Beyond whether or not there is funding for racial justice work in museums, the Report Card focuses on the type of funding that supports it. There are several factors that may be relevant to consider in this regard, including:

  • Sustainability of funds: The primary focus in the Report Card’s maturity model for funding is about whether the funding for anti-racism is short-term (grants, soft-money, etc.) or a permanent line in the organization’s operating budget. Projects that depend on short-term funding spend substantial time securing the next cycle of support—time that could be spent on the actual work, instead. Short-term funding also tends to lead to shifting priorities based on funders’ interests, whereas racial justice work often benefits from long-term relationship building that responds to partners’ and community members’ interests rather than funders’ desires. One of the most effective ways of ensuring sustained funding is having a permanent line item in an organization’s operating budget, which represents a long-term commitment that doing anti-racism work is a vital component of the museum’s operations. Endowments with a stated purpose can also be tremendously powerful revenue-generators for this work.
  • Source: Whether short- or long-term, funding comes from somewhere. Organizations often grapple with questions around what counts as “good money” or when it might be unethical to accept money from a source that opposes that organization’s values. Unfortunately, a thorough investigation into the background of most funding sources will uncover a complicated and/or problematic racial history. This is where transparency and accountability (other categories in the Report Card) can come into play: organizations should collectively and transparently share and discuss where money comes from and how those decisions align with their missions and values.
  • Diversity: As is the case in many contexts, it can be valuable to support an organization’s racial justice efforts with a diversified funding stream. For instance, although above we discussed how grants’ short timelines can make sustained work challenging, during the pandemic when attendance dropped off, many grant-funded efforts were able to continue while work that depended on ticket revenue was cut. Museums tend to go to the same funders repeatedly—and those funders have been supporting what is now the status quo. So, racial justice advocates may benefit from finding new sources of revenue from people who are not invested in that status quo but who share in the visions of a transformed, racially just museum. Assembling a diverse portfolio of funding sources helps ensure that the work can continue even when revenue in one area weakens.

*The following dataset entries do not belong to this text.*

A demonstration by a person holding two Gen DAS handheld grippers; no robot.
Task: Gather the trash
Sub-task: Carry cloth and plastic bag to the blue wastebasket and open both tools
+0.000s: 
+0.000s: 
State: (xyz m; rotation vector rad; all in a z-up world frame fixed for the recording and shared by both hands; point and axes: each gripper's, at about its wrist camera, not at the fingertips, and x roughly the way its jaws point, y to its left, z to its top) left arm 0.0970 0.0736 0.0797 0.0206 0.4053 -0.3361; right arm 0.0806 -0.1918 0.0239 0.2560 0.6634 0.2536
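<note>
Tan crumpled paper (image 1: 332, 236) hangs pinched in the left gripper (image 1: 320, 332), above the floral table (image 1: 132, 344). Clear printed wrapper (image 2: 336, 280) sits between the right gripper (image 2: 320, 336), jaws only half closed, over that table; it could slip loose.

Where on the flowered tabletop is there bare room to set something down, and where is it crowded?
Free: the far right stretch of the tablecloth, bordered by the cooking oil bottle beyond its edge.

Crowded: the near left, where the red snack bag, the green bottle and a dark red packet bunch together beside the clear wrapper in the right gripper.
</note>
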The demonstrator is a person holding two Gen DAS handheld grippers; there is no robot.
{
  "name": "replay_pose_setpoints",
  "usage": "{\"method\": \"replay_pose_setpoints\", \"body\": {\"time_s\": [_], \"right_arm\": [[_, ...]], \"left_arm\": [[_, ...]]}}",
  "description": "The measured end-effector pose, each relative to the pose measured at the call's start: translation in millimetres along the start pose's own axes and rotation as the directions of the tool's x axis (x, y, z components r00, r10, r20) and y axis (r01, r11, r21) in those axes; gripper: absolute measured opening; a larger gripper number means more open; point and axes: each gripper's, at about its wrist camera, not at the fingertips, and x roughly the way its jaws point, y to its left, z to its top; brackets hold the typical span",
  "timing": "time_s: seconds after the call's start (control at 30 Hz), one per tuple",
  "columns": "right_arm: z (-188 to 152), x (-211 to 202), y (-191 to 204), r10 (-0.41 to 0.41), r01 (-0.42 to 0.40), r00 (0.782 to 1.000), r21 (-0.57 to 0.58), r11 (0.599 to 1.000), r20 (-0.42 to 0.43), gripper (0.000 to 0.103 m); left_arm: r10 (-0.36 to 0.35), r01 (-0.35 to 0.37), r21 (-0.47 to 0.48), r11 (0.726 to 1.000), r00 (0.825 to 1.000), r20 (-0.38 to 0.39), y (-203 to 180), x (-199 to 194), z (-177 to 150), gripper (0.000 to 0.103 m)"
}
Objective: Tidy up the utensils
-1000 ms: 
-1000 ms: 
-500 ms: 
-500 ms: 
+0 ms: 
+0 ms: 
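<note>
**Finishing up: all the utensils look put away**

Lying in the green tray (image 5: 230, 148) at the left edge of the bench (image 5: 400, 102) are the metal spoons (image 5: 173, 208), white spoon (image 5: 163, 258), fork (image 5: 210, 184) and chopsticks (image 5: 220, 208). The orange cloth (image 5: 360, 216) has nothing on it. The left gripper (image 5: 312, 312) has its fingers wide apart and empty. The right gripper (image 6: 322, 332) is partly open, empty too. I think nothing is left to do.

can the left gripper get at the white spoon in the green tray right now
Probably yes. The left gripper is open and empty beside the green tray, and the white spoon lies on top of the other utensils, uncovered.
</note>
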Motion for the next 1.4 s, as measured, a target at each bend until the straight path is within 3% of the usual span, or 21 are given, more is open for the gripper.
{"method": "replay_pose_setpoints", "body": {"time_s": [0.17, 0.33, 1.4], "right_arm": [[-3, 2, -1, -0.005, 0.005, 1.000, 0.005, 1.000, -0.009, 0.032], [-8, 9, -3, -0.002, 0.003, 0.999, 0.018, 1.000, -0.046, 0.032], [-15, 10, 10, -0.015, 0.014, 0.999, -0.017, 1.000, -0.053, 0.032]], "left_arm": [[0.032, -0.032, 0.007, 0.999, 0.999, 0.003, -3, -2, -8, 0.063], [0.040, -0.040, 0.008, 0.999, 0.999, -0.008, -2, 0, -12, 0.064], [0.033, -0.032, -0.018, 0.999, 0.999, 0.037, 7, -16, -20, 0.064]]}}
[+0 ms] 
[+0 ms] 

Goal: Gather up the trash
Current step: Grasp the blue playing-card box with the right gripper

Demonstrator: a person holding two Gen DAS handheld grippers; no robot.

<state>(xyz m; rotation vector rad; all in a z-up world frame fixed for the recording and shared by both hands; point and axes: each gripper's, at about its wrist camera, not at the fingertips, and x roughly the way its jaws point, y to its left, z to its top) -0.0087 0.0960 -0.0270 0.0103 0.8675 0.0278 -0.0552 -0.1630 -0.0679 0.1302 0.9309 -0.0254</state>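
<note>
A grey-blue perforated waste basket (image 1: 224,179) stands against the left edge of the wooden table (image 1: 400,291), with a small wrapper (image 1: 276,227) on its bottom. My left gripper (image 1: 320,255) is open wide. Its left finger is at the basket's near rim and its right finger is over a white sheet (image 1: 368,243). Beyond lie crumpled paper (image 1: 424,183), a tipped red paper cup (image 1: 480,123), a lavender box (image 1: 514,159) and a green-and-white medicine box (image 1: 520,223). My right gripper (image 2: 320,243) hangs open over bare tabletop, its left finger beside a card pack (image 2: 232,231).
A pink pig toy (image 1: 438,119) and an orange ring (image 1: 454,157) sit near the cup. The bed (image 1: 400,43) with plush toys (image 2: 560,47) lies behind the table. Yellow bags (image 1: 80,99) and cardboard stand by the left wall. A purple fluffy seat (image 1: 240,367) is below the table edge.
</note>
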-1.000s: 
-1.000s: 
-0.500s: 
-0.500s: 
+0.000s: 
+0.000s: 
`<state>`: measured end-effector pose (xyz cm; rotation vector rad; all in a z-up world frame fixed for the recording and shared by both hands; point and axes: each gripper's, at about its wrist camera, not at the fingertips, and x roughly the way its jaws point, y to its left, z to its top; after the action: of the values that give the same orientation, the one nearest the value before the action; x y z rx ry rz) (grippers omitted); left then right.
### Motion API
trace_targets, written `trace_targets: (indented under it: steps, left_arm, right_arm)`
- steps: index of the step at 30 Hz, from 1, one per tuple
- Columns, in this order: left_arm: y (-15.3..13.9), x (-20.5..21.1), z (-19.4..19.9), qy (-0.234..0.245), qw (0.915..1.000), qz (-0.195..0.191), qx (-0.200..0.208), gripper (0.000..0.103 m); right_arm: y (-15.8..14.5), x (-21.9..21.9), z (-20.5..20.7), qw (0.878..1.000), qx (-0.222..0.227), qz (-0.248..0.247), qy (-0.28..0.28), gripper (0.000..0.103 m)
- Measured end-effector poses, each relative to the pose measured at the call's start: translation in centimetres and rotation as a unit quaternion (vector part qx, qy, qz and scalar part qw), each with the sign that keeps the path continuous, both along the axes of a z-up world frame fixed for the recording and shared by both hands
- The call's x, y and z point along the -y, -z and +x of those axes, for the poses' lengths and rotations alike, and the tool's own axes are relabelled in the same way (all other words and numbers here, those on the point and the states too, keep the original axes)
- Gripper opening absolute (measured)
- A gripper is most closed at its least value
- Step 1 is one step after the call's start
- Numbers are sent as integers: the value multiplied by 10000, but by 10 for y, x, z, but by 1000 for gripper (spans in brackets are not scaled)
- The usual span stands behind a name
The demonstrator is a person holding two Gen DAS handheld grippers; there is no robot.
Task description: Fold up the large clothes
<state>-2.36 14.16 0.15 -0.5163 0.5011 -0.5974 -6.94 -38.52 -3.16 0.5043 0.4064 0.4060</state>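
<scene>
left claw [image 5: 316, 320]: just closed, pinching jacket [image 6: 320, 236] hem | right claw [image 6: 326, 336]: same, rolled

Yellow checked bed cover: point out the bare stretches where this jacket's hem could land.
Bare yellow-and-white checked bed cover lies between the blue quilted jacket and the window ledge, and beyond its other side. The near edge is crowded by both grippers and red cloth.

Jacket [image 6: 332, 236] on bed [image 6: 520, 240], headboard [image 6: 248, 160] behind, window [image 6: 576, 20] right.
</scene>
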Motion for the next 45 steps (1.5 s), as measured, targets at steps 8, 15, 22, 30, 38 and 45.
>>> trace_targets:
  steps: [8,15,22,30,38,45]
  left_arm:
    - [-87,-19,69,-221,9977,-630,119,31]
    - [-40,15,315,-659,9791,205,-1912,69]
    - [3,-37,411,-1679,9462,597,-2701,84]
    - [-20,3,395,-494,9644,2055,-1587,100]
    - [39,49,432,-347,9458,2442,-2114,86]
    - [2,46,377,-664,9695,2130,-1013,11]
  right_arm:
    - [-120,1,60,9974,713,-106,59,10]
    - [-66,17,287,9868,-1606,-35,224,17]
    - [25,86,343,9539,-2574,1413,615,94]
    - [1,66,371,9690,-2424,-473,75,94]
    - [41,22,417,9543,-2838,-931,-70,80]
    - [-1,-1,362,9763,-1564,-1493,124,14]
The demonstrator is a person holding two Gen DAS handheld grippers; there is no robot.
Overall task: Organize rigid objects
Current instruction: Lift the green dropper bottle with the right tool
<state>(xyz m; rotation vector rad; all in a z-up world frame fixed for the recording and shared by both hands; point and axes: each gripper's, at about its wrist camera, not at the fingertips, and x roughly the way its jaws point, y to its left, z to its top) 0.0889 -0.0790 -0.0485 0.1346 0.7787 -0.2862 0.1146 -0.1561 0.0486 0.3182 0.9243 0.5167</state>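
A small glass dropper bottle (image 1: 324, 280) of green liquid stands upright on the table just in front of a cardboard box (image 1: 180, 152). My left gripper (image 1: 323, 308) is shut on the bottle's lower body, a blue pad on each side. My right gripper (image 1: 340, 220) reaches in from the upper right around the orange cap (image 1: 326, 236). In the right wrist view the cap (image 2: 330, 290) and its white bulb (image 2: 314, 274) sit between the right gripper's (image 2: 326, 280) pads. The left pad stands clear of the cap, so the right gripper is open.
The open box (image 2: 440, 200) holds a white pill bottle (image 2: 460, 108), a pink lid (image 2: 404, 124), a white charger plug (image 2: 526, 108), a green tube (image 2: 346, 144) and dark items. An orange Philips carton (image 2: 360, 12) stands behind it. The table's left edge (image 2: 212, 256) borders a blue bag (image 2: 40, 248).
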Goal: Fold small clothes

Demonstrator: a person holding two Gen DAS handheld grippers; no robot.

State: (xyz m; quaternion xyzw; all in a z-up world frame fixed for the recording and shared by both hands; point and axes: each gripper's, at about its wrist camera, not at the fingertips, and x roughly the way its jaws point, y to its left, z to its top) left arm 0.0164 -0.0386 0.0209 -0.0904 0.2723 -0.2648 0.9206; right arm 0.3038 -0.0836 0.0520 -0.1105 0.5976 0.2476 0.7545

Transformative Change through Funding

Working for sustained, structural transformation is hard work and the people who do it need to be compensated! More importantly, it is imperative that organizations understand that a budget is a moral document. By transparently building a diverse funding portfolio of sustained funding and integrating this funding into lasting structures like operating budgets and endowments, museums set themselves up to continue the work even when certain trends and pressures arise that try to divert our attention elsewhere. Uncertainty and change are constants in our world but we can create structures that propel us through the change with the support we need to keep moving.